Scrape Quotes using Python Requests and BeautifulSoup
By hientd, at: 21:55 Ngày 30 tháng 6 năm 2023
Thời gian đọc ước tính: __READING_TIME__ minutes
Introduction
Scraping data from websites has become an essential task in various domains, ranging from research to business intelligence. In this article, I will guide you through the process of scraping quotes from the popular website, https://quotes.toscrape.com/, using the powerful combination of Python Requests and BeautifulSoup. By the end, you will have a clear understanding of how to retrieve and extract specific content from web pages efficiently.
A full code snippet can be found here
Overview of the scraping process
Before diving into the details, let's get an overview of the tools we will be using: Python Requests and BeautifulSoup.
Python Requests is a versatile library that allows us to send HTTP requests effortlessly.
BeautifulSoup is a Python library used for parsing HTML and XML documents.
CSV is a Python library used for writing/reading csv files.
By combining these three tools, we can navigate through the web page's structure, extract the desired information, and write to a file.
Setting up the environment
First things first, let's ensure that we have the necessary tools installed. To follow along, you will need Python, Requests, BeautifulSoup, and CSV. If you don't have Python installed, head over to the official Python website and download the latest version. Once Python is set up, you can install Requests and BeautifulSoup by running the following commands in your terminal:
pip install requests
pip install beautifulsoup4
# csv is a Python built-in library
Making a request to the website
To begin scraping, we need to make a request to the website we want to extract data from. Using Python Requests, we can send a GET request to the URL of the quotes website. It's important to handle potential errors and exceptions, such as connection timeouts or invalid URLs or invalid status. This ensures that our scraping script is robust and reliable.
import requests url = "https://quotes.toscrape.com/"
response = requests.get(url)
if response.status_code == 200:
# Proceed with scraping
else:
# Handle the error gracefully
Parsing the HTML response
Once we have obtained the response from the website, we need to parse the HTML content to extract the desired information. BeautifulSoup comes to the rescue here. It provides a convenient way to navigate and search through the HTML document using selectors.

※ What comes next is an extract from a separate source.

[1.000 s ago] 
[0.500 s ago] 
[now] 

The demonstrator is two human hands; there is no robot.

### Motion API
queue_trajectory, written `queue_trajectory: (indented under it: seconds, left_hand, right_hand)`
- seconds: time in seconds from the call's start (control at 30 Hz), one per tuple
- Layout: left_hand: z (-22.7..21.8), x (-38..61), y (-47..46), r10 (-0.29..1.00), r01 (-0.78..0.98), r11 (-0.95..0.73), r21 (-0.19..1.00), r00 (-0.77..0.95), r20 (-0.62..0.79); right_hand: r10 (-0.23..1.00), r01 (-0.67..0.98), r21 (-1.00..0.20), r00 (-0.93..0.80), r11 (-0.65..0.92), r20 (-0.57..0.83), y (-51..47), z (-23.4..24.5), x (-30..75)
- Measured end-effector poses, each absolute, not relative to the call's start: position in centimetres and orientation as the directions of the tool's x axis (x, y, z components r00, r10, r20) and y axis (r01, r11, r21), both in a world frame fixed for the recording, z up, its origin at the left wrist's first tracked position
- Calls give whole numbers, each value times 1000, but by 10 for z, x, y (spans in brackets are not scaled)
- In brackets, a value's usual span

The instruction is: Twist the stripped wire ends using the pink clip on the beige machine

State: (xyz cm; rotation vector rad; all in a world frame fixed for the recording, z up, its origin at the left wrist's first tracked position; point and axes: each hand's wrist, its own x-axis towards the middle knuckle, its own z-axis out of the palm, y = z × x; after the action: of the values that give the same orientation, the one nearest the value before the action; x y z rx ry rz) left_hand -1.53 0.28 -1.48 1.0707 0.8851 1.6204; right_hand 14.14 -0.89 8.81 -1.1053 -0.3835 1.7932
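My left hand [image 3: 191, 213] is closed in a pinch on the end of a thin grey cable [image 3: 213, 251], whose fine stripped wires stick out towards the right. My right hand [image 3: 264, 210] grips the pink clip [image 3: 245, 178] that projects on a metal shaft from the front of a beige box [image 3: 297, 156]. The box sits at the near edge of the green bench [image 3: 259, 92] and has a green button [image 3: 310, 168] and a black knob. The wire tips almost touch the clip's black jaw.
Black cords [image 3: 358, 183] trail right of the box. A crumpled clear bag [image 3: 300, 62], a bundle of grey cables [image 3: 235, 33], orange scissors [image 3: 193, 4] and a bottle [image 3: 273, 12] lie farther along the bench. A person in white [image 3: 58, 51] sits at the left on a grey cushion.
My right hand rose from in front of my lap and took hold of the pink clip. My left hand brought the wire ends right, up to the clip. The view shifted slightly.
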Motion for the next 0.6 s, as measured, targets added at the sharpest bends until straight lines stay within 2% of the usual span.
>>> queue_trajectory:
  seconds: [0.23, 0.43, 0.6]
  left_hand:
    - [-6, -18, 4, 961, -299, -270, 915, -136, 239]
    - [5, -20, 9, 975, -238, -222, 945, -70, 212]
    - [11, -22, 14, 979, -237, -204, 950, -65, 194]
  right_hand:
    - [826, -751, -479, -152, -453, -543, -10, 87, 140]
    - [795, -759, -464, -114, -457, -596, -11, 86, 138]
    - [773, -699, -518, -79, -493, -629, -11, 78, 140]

from bs4 import BeautifulSoup
soup = BeautifulSoup(response.text, "html.parser")
Extracting quotes
With BeautifulSoup, we can now locate and extract the quote text and author information from the parsed HTML. By inspecting the web page's structure, we identify the appropriate HTML elements and use the appropriate selectors to retrieve the data.
quotes = soup.select(".quote")
for quote in quotes:
text = quote.select_one(".text").get_text()
author = quote.select_one(".author").get_text()
# Process the scraped data as desired
Handling pagination
In many cases, we may need to scrape multiple pages to retrieve all the desired data. The quotes website has multiple pages, and we don't want to miss any quotes. We can tackle pagination by following the pagination links or modifying query parameters in the URL. This allows us to iterate through each page and scrape the quotes.
next_page_link = soup.select_one(".next > a")["href"] # Construct the URL for the next page
next_page_url = f"{url}{next_page_link} # Send a GET request to the next page and continue scraping
Storing scraped data
Once we have successfully scraped the quotes, it's crucial to decide how to store the extracted data for future use. We have various options, such as saving it to a CSV file, JSON format, or storing it in a database. The choice depends on your specific requirements and the scalability of your project.
quotes = [{"author": "Joe", "text": "this is a quote"}]
with open(file_name, 'w') as csvfile:
writer = csv.DictWriter(csvfile, fieldnames=["author", "text"])
writer.writeheader()
writer.writerows(quotes)
Edge cases and challenges
While web scraping can be straightforward, it's essential to address potential edge cases and challenges.
Some websites may have dynamic content loaded via JavaScript, which requires additional techniques like using a headless browser. In this case, we might need to use Selenium/PlayWright to scrape.
Additionally, websites may implement anti-scraping measures, such as CAPTCHAs or rate-limiting (ex: https://www.walmart.com/). Handling such challenges requires advanced strategies like session management, IP rotation, or using dedicated scraping frameworks.
Tips and best practices
To ensure smooth and effective web scraping, here are some tips and best practices to keep in mind:
- Respect website policies and terms of service.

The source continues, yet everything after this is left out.